Recalls in Review: A monthly spotlight on trending regulatory enforcement issues at the CPSC.
As bicycles become a go-to social distancing option for consumers, we turn our attention in this Recalls in Review segment to an associated (and also closely regulated) product—bicycle helmets. The CPSC mandates that all bicycle helmets manufactured or imported since March 17, 1995 meet the standard set forth in 16 CFR Part 1203.1(c). This mandatory standard covers bicycle helmets and multipurpose helmets that can be used when riding a bicycle. The standard does not cover helmets marketed for exclusive use in another designated activity, such as baseball or skateboarding. (16 CFR Part 1203.4(b)).

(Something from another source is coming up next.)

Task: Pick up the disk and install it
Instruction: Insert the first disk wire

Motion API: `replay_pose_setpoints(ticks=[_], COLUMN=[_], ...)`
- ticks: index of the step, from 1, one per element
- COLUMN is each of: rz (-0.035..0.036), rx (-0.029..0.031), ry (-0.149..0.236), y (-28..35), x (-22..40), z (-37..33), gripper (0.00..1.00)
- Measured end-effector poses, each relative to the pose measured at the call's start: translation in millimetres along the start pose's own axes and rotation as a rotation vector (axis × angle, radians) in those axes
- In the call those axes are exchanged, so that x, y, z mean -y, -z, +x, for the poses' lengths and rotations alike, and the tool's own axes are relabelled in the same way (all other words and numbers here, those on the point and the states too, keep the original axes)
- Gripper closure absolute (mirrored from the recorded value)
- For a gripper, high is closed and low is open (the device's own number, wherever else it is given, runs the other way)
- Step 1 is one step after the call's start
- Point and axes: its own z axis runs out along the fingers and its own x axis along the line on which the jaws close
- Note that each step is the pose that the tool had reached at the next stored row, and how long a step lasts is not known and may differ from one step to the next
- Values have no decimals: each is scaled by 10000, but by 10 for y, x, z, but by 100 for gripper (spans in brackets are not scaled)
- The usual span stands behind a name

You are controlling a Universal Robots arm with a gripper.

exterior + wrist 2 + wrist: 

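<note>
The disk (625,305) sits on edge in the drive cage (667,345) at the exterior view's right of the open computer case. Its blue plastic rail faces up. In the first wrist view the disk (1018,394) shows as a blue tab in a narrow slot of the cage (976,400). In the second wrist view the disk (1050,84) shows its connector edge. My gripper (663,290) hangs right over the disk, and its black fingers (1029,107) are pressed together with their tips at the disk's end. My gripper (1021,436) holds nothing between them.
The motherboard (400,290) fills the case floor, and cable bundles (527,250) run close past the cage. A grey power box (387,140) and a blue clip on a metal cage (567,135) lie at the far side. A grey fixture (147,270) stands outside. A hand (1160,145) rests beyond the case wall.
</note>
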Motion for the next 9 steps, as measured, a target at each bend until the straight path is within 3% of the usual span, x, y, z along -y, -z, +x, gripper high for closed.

The Commission has conducted 26 bicycle helmet recalls, with the first occurring in 1995 and the latest just last week. CPSC attention to helmets remains fairly steady over time, with at least one recall most years, and no significant enforcement “spikes” at any point.
Seventy-seven percent of all bicycle helmet recalls were conducted due to a failure to meet the requirements of the federal safety standard, according to the CPSC.gov recall announcements. Most of the helmets failed to meet the impact requirements, though some recall announcements failed to specify why the helmets failed to meet the safety standard.
Fifteen percent of the bicycle helmet recalls involved alleged defects with the helmet’s chin strap. Two recalls were conducted because the chin strap buckle could release in an accident, one because the chin strap itself could fail, and another because the chin strap contained small plastic pieces and magnets that could come loose. For a helmet to provide protection during an impact, it must have a chin strap and buckle that will stay securely fastened.
Most bicycle helmet recalls were conducted despite no reported incidents involving the product (84%). Unsurprisingly, all but one of the recalls were aimed at preventing head injuries. The remaining recall was conducted to prevent choking and magnet ingestion hazards posed by small plastic pieces and magnets that could come loose from the chin strap.
In a prior Safety Alert, the Commission has urged consumers to examine helmets carefully and to look for a label stating that the helmet conforms with the CPSC standard. Although bicycle helmets cannot prevent concussions, CPSC compliant helmets can reduce the risk of head injuries during a fall. A bicycle helmet should have a snug but comfortable fit on the rider’s head. Neither twisting nor pulling should be able to remove the helmet or loosen the buckle on the chin strap.
Consumers should also keep themselves up to date on helmet recalls and follow instructions for replacement or refund when necessary. A replacement helmet, or consumer choice between replacement and refund, are the typical remedies offered by recalling firms. Less often, the remedy may be limited to a refund or store gift card.
* * * * *
About Recalls in Review: As with all things, but particularly in retail, it is important to keep your finger on the pulse of what’s trending with consumers. Regulatory enforcement is no different – it can also be subject to pop culture trends and social media fervor. And this makes sense, as sales increase for a “trending” product, the likelihood of discovering a product defect or common consumer misuse also increases. Regulators focus on popular products when monitoring the marketplace for safety issues.
As product safety lawyers, we follow the products that are likely targets for regulatory attention. Through Recalls in Review, we share our observations with you.